■ **WHAT TO DO**:
As you look over the data below, please find each line where the word "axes" appears, then copy it.

■ **PROVIDED MATERIAL**:
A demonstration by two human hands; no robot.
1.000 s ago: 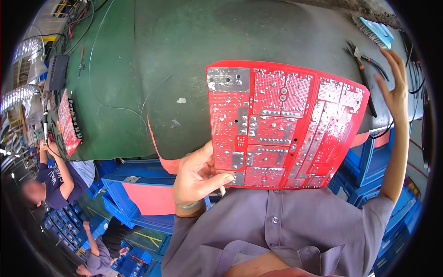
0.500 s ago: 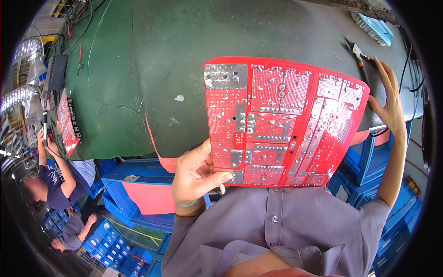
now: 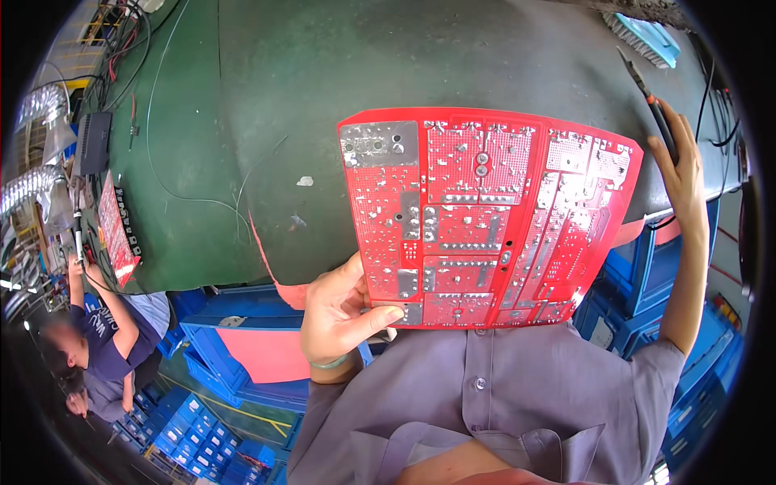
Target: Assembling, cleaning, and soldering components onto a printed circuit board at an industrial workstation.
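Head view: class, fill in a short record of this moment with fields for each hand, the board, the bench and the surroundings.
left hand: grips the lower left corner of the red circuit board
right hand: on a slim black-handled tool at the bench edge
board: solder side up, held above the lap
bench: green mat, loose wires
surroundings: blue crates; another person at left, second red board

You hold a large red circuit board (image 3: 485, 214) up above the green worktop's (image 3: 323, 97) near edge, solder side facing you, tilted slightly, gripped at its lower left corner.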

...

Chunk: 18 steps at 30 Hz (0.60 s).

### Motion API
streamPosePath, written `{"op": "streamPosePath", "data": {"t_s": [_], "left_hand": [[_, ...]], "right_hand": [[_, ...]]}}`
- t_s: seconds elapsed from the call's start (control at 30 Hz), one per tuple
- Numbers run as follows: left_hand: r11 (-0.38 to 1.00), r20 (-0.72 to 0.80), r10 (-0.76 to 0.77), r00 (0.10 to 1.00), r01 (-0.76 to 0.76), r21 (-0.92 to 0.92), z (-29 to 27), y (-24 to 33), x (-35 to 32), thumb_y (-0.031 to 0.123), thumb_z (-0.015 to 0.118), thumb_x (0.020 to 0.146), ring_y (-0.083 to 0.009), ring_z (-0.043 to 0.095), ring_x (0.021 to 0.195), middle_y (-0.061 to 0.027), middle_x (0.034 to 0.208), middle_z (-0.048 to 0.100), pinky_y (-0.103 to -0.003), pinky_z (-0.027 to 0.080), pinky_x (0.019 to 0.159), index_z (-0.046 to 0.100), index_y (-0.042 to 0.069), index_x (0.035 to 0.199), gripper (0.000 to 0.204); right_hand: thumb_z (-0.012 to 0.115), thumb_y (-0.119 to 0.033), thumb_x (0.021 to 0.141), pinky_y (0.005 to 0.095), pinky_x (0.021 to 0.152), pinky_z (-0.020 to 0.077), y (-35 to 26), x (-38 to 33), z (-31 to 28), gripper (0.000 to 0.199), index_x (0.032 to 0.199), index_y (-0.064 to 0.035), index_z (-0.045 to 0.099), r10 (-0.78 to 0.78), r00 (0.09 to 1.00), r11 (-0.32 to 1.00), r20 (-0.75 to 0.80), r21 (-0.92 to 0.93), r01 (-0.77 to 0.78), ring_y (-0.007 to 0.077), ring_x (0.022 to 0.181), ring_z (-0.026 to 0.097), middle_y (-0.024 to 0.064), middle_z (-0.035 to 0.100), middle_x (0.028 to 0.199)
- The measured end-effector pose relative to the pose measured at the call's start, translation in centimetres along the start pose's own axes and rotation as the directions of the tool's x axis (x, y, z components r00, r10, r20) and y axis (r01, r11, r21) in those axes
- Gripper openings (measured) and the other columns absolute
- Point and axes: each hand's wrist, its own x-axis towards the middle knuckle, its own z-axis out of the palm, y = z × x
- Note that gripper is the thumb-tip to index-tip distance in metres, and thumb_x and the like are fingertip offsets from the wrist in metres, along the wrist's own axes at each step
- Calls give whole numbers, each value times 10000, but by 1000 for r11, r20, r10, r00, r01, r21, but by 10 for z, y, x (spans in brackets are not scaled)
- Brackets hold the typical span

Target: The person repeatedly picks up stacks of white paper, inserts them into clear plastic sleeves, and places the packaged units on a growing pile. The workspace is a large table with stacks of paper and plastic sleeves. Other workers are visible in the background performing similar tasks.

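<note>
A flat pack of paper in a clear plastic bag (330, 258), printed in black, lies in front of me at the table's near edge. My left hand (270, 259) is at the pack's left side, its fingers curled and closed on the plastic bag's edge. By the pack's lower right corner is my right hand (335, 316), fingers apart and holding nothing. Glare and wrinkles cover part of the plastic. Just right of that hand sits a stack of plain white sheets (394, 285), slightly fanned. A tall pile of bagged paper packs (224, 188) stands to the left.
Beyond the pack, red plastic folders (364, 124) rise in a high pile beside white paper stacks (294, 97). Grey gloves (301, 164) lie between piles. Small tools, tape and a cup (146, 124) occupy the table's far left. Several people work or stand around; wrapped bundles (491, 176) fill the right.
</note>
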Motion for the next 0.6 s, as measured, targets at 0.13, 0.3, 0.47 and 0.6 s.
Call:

■ **OUTPUT OF THE TASK**:
- The measured end-effector pose relative to the pose measured at the call's start, translation in centimetres along the start pose's own axes and rotation as the directions of the tool's x axis (x, y, z components r00, r10, r20) and y axis (r01, r11, r21) in those axes
- Point and axes: each hand's wrist, its own x-axis towards the middle knuckle, its own z-axis out of the palm, y = z × x
- Note that gripper is the thumb-tip to index-tip distance in metres, and thumb_x and the like are fingertip offsets from the wrist in metres, along the wrist's own axes at each step

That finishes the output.